Parents, spouses and other family members that have ever caught their loved one using substances or who have had a loved one approach them and admit to having an issue with addiction often find themselves thrown headfirst into a crisis. A crisis that has no manual or easy step-by-step direction guide. Some loved ones may have suspected their family member has had an issue for a long time and others may have been blindsided by the situation. Regardless of the circumstances, family members are often gripped with fear, confusion and have little direction of what to do or where to turn. Unlike other medical conditions where a person would go to their primary care physician or to an Emergency Room in crisis, addiction and mental health concerns do not often take the typical path of other medical conditions. Whether that is due to the stigma of addiction with sufferers and family feeling ashamed and not wanting anyone else to know or perhaps because of the lack of resources or the lack of understanding and education regarding what resources are available, most people turn to the internet and search engines like Google.
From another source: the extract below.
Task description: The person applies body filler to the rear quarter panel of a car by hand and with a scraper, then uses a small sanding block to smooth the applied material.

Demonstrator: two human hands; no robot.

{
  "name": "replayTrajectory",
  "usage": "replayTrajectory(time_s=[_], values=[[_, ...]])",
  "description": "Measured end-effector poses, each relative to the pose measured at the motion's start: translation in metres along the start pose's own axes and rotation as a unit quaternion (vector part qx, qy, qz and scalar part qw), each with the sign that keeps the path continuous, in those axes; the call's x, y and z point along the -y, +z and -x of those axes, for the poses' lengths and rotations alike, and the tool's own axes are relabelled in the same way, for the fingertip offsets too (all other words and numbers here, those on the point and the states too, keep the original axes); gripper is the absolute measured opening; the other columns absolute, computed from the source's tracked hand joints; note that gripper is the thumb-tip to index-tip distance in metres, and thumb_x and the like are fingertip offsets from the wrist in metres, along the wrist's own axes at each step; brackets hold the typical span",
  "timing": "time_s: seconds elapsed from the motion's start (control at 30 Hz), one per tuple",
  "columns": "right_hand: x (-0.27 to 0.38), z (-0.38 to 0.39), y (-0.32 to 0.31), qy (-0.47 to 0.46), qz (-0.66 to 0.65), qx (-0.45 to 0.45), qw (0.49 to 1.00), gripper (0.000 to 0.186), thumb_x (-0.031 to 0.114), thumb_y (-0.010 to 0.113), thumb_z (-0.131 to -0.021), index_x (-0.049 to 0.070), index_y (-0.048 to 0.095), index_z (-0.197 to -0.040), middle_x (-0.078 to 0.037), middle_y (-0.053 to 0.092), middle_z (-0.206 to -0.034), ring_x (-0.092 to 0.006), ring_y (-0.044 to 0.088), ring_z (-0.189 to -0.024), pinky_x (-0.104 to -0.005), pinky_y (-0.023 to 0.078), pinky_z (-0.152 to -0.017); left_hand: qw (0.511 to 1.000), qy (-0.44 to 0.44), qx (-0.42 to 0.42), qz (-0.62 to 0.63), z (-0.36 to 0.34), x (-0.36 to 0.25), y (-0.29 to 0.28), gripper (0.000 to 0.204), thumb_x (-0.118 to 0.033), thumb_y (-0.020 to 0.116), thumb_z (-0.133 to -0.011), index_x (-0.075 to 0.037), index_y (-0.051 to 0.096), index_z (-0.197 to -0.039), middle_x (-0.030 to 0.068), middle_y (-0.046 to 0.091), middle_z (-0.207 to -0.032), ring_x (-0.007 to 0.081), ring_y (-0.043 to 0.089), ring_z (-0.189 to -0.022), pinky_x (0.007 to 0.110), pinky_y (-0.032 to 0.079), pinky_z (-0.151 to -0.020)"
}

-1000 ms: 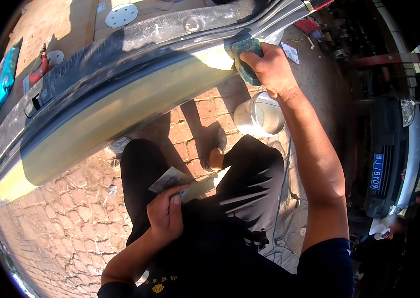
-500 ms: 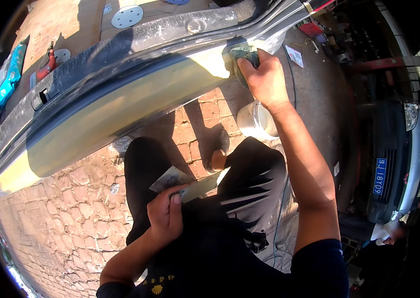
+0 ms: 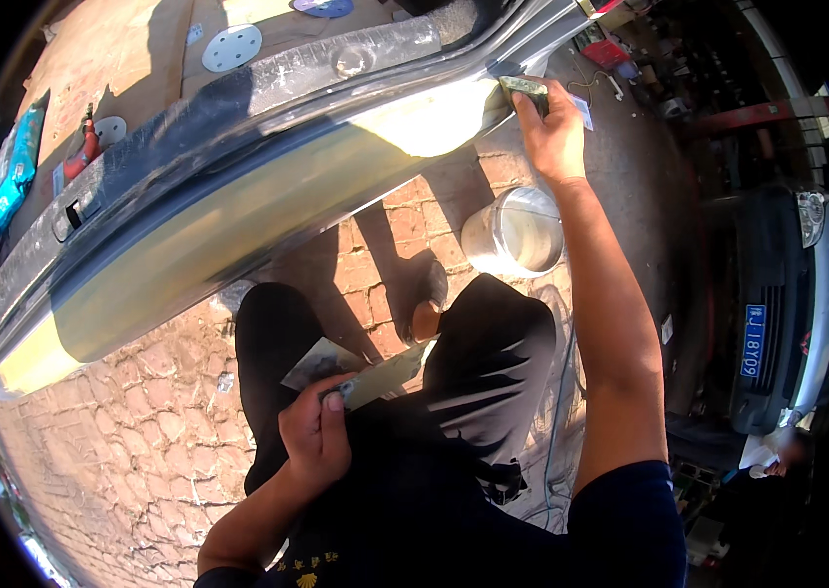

They randomly find a addiction treatment center and begin a blind process of finding their loved one help. It is often at this point that issues arise, as many of the unethical and illegal marketing practices within the addiction treatment field have been so well documented over the last few years. Family members, knowing little regarding how to find or access quality treatment or even what type of help their loved one needs, are often hoodwinked or deceived regarding what they find online. However, it’s difficult to blame the individuals and families. When someone admits to a problem and requests help, the nature of addiction makes the window of opportunity for them to follow through on getting help quite small and often closes quickly. Families want to get them help and get them help immediately. The families are in crisis and simply want to make sure that their loved one receives the life-saving treatment they need. However, because of numerous factors regarding addiction, frantically searching random treatment facilities, online resources and websites is often not the best course of action.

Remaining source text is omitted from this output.